Heated Seats Using E46 Retrofit Loom

PJRHIGH said:
Thanks for that Usel :thumbsup:

When stripping the old heated seat - from the under seat pin connector block did come a green/purple, brown and grey wire that ran up to the old seat heated pad (in the base of the car seat). The aftermarket seat pad only has two cables - one red and one black. I’ve wired green/purple to red, and then brown to the black wire. I had then read to follow the grey wire from the pin connector block towards the seat head pad and add a 10k thermistor to it, then from other end of the thermistor find ground. Apparently this is needed so the stock heating buttons get the right messaging back through the grey cable!?!

Would you know if that sounds right? Like I say, the lights come on and just go off. Reading the fault code is says something like ‘open circuit’

Cheers

It sounds like you are along the right tracks, but because there are various wire colours on cars and different retrofit looms, I'm not too sure what your "grey" wire is.
To try to help, the thermistor needs to be connected between the thin 0.35mm2 wire (which is next to the two thicker heating power wires in the underseat connector block ) and earth.
The thermistor wires are those labelled A14 & A3 (one per seat) with the term "NTC" in the wiring diagram:

https://www.keepandshare.com/doc2/119303/z4-retrofit-heated-seats-pdf-339k

My lights flashed, like yours do when I tried a wrong value resistor in place of the thermistor, which should be a 10kohm NTC type.
 
Thanks for the input, Zulu4. Glad it sounds on the right tracks.

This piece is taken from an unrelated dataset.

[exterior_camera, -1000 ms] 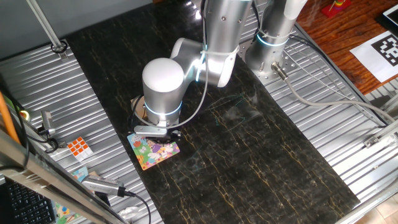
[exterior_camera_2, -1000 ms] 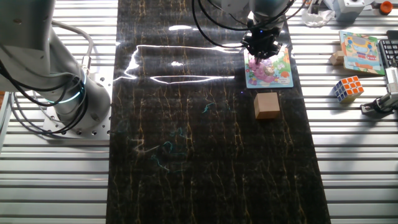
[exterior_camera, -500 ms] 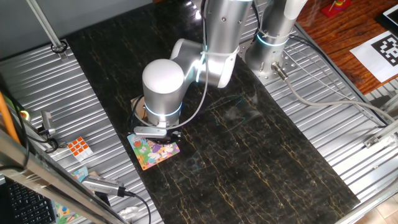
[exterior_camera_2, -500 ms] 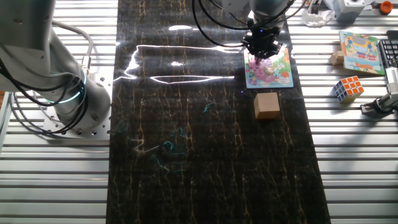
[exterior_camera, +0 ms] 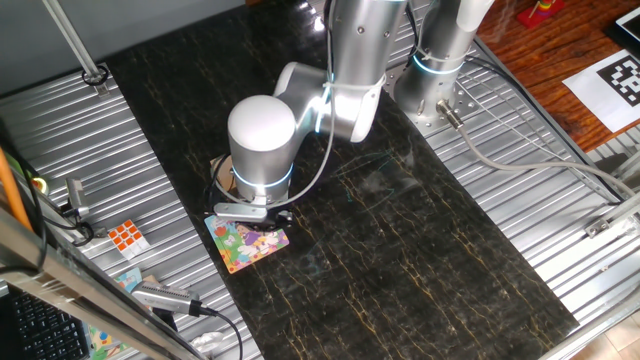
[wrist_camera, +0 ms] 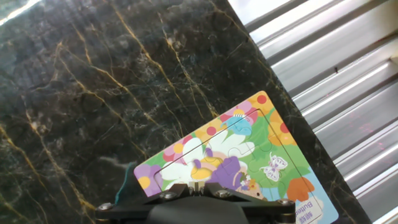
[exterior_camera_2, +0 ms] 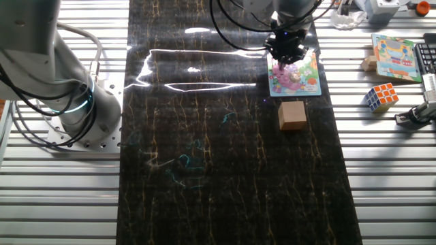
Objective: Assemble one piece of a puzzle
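The puzzle point(exterior_camera: 245, 245) point(exterior_camera_2: 295, 77) point(wrist_camera: 249, 146) lies flat on the dark marble mat, an orange-edged board with a pink, green and blue cartoon picture. My gripper point(exterior_camera: 268, 217) point(exterior_camera_2: 289, 58) point(wrist_camera: 195, 185) hangs straight down over the board's edge nearest the arm, close to its surface. In the hand view the two fingers stand nearly together at the bottom edge, pinching a thin pale sliver that I take for the piece point(wrist_camera: 195, 181), seen edge-on. Its pink face does not show.
A tan wooden block point(exterior_camera_2: 292, 114) sits on the mat just beside the puzzle. On the metal slats lie a Rubik's cube point(exterior_camera: 126, 236) point(exterior_camera_2: 381, 96) and a second picture board point(exterior_camera_2: 394, 57). Another arm's base point(exterior_camera_2: 68, 95) stands off the mat.
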Robot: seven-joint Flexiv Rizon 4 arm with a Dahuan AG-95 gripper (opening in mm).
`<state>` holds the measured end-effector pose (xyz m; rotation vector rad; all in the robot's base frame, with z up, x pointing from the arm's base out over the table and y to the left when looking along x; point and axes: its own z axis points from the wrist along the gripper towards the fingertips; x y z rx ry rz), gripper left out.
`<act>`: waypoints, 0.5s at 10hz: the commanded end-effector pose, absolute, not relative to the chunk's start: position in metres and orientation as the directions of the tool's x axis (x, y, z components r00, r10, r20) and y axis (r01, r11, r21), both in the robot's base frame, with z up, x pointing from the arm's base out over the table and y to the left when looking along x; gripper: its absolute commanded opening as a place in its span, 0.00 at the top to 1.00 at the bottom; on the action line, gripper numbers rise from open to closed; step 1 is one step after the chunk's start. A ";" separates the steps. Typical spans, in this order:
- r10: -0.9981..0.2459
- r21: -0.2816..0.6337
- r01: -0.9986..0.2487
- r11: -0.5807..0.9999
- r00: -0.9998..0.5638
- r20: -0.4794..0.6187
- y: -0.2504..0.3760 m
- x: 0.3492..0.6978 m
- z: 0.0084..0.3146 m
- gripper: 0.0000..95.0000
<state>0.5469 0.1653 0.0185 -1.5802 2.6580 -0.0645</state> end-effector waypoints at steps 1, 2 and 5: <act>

Do you know much about resistance levels? From the searching up I have been doing, it looks like heat pads should show roughly between 4-6 ohm resistance. The aftermarket one’s I’ve got read at near 40! I have no knowledge on these things (so might validly question why I’m messing :roll: ), but it feels that resistance might be causing problems.

If I can’t figure it out, I’m wondering about trying to detach the heat pads in my old seats and see if can get them in the sports seats.
 
I'm not too sure, but I wouldn't have thought the 40ohms would cause your problem as it would mean the current would be less going through your pads and therefore wouldn't cause a power overload and shut-down.
I'd persevere with ensuring you've got the thermistor wired up correctly initially. If you've got an open circuit where your thermistor should be, that would cause it to shut down.
 
Thanks for that. I’ve just read something about making sure everything is thoroughly insulated, even the ‘legs’ (not sure what they are called) of the thermistor - did you do that? Can see you placed the thermistor under the heat pad, how did you earth it?

I have had a lot of the cables exposed to test, before closing it all up - i.e. thermistor loose under the seat.

Cheers
 
I put heat shrink round the legs and pushed it inside the pad so the 'head' touched against part of the heating element.

I ran the earth cables to a bolt on the bodywork near the base of the seat.
As you already have the factory loom in your car you could just tap into the earth wire that is right there for the heating element (i.e. the thick earth wire).
 
Much appreciated - I’ll replicate that and hope for the best - do wonder if the heat shrink and placement of the thermistor will do it, but worth a go to be thorough.

Whilst my order says 10k ohm thermistor, packaging doesn’t confirm, maybe not sent the right thing……we’ll see. Fingers crossed
 
bigwinn said:
Good write up bud

I did a retrofit on my early build prefacelift and was much easier being plug and play- kudos for attempting this!!

Stuart
Does that mean my March 2003 build car will be plug and play too? So swap the centre console switch panel and purchase some heated seats and I'm ready to go? :)
 
Rossi1001 said:
bigwinn said:
Good write up bud

I did a retrofit on my early build prefacelift and was much easier being plug and play- kudos for attempting this!!

Stuart
Does that mean my March 2003 build car will be plug and play too? So swap the centre console switch panel and purchase some heated seats and I'm ready to go? :)

That’s right

All looms in place

I’ve got a load of switches here if you can find the seats

:D
 
bigwinn said:
Rossi1001 said:
bigwinn said:
Good write up bud

I did a retrofit on my early build prefacelift and was much easier being plug and play- kudos for attempting this!!

Stuart
Does that mean my March 2003 build car will be plug and play too? So swap the centre console switch panel and purchase some heated seats and I'm ready to go? :)

That’s right

All looms in place

I’ve got a load of switches here if you can find the seats

:D
Wow that is a result, faffing about with wiring is definitely not my thing! I'll add it to the list....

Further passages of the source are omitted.